I decided to go on to graduate school and well, it took me about ten years to make that decision…it’s very difficult to make decisions when you get out (of a cult).

WOAH! Lady, I don’t know where you came from, but you read my mail.

I’ve often reflected on my debilitating loss of self-assurance and ability to think and make decisions for myself. When I was growing up in the cult and into my young adult years, I was categorically unable to make a decision without first booking a counseling session with a pastor, buttressing my reassurance with hours of early morning prayer, beating back any thoughts that might be interference from the devil, and asking God to send me more signs in the form of a prophecy, word of the Lord, Bible verse, or admonition from a friend. Only then would I truly know it was ok to be a lifeguard at summer camp, go on a family vacation, or take the job that might interfere with the weekly ladies’ meeting (please Lord, let it interfere with ladies’ meeting).

It’s easy to look at the cult days and identify my crippling inability to parse out options and follow logic and desire which lead to making up one’s mind. That unique blend of someone telling you what to think and your inherent worthlessness inside the guilt and shame cycle. But I’ve been an independent bitch for the last sixteen years now and it wasn’t until I heard Dr. Lalich say that it took her ten years to make a decision about continuing her education that I realized with mind-blowing clarity that I still sometimes have difficulty making big decisions for myself. I’m still waiting for someone to give me permission. Waiting for a sign - on the street or in the sky or in my tea that brings confirmation about my feelings so I know it’s ok to do what I want.

Two things have happened here:

1) Her words gave me permission, and

2) I’m aware that I still suffer from residual “I’m not allowed” programming.

I tried to listen to the rest of her interview, but I was so distracted with the sudden permission to do the thing that I’ve been wanting to do forever, that I clicked pause on the interview and opened a new window to search for Master’s degree programs.

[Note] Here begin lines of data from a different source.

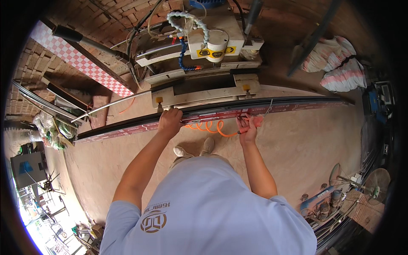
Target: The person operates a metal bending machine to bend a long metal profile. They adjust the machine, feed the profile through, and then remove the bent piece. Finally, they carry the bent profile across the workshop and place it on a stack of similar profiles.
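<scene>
Shirt (pixel 204 208); left fingers (pixel 173 114) on profile edge (pixel 212 114); floor (pixel 306 148) either side.

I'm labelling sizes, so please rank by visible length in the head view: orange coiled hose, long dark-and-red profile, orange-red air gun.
1. Long dark-and-red profile
2. Orange coiled hose
3. Orange-red air gun, partly hidden by the right hand

You wear a pale blue short-sleeved fabric shirt (pixel 212 208), marked with a round brown printed emblem (pixel 153 222); beige trousers (pixel 180 160); light-coloured shoes (pixel 208 145).
</scene>
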The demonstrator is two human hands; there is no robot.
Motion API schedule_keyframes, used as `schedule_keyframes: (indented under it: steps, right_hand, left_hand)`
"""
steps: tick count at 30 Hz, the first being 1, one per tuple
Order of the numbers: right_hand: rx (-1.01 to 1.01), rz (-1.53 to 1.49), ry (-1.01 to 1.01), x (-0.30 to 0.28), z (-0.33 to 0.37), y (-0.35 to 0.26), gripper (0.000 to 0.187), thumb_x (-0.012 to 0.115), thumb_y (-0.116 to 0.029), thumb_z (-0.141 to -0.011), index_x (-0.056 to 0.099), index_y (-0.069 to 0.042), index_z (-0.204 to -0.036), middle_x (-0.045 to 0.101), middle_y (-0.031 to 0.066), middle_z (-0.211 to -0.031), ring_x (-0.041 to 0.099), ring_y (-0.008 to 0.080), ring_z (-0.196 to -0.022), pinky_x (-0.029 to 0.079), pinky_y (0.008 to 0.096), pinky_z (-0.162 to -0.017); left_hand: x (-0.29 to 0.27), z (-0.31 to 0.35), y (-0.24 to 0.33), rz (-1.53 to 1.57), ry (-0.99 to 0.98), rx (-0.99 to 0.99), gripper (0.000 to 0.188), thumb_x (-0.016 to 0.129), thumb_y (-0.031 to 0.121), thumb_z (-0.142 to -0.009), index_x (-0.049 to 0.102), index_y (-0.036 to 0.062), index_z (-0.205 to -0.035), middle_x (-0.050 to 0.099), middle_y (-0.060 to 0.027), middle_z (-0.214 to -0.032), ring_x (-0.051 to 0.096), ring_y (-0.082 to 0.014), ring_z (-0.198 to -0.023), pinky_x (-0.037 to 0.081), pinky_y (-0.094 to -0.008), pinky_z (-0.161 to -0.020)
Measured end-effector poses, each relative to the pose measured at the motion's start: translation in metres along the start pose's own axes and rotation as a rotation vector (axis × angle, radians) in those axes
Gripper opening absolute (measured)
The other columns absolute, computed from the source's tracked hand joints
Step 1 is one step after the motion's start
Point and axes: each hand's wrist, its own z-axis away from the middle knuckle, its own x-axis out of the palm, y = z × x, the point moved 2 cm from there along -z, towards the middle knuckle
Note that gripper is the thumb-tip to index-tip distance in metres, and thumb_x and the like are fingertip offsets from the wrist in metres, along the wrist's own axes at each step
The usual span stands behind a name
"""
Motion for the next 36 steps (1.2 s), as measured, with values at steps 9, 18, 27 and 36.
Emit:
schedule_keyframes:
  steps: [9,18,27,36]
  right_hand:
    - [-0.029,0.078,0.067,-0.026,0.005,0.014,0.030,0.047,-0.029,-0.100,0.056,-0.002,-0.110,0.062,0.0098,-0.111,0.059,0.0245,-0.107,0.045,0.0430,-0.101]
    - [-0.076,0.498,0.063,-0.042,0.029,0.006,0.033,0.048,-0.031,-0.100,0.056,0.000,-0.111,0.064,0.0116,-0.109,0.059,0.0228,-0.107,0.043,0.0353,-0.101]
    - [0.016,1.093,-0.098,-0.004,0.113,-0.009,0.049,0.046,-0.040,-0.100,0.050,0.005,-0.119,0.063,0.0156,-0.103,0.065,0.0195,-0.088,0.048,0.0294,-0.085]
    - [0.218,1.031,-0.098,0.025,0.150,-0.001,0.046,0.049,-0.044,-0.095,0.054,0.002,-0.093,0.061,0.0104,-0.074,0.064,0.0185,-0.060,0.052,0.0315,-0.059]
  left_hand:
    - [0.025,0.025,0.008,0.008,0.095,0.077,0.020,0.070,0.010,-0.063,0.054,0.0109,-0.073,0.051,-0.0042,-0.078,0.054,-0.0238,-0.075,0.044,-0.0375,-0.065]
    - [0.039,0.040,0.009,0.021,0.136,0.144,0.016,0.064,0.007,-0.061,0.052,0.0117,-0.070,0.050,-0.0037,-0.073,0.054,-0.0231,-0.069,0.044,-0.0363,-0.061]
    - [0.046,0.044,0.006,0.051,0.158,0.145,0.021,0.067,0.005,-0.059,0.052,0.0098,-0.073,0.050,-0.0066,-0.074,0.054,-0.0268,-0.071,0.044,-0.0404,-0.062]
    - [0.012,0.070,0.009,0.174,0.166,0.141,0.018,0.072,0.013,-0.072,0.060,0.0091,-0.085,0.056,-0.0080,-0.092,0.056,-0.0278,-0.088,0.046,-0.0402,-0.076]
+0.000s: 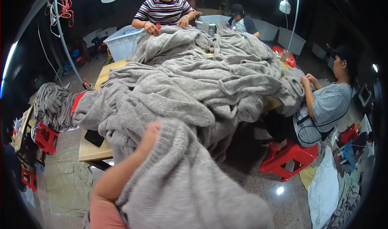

Two days later as I was typing away at my personal statement for Admissions, my husband walked in the door from work and I beamed

Guess what I’m doing?!

You’re applying for school.

How did you know?!

Because you’ve talked about it for years and I saw you searching for schools on your computer.

He didn’t know what suddenly lit the fire under my ass, but he was well aware that it’s something I’ve been wanting to do for a very long time. I was just waiting for permission. Well, screw that. I gave myself permission!

It felt dangerous. I hadn’t even consulted my partner. Anyone who has a partner and/or kids understands the element of compromise. My actions affect my family. And I thought about that. The things I haven’t done because I felt I shouldn’t. And I considered the long-term benefits of me bettering myself and working toward something that will enhance my financial stability, my independence, and satisfy my thirst for learning and for helping others.

I remembered the Carl Jung quote Brene Brown has offered on more than one occasion

The greatest burden a child must bear is the unlived life of the parents.

I lost my young life to the cult. I’m playing catch-up now. The things I wanted to, could have done, maybe should have done in my twenties never happened. But that doesn’t mean they can’t happen now. No more wasting time with indecision. No more wishing, wanting, waiting.

I wonder if you might have something you’ve always wanted to do, but either you feel like you missed the boat, that time was robbed from you in the cult, or you just plain can’t make up your mind for yourself. All I needed was to realize holy shit - I’ve been vacillating for ten years because of cult programming! And that’s all it took. From years of hesitation over this issue to lightning exactitude in a flash.

YOU are all the permission you need. And ok, if finances and time commitment affect others in your life, then start small, but make up your mind to start doing whatever you’ve been wanting forever to do.

Dr. Lalich said something else

Hey look, you’re never too old. If you’ve got the determination, you can do it.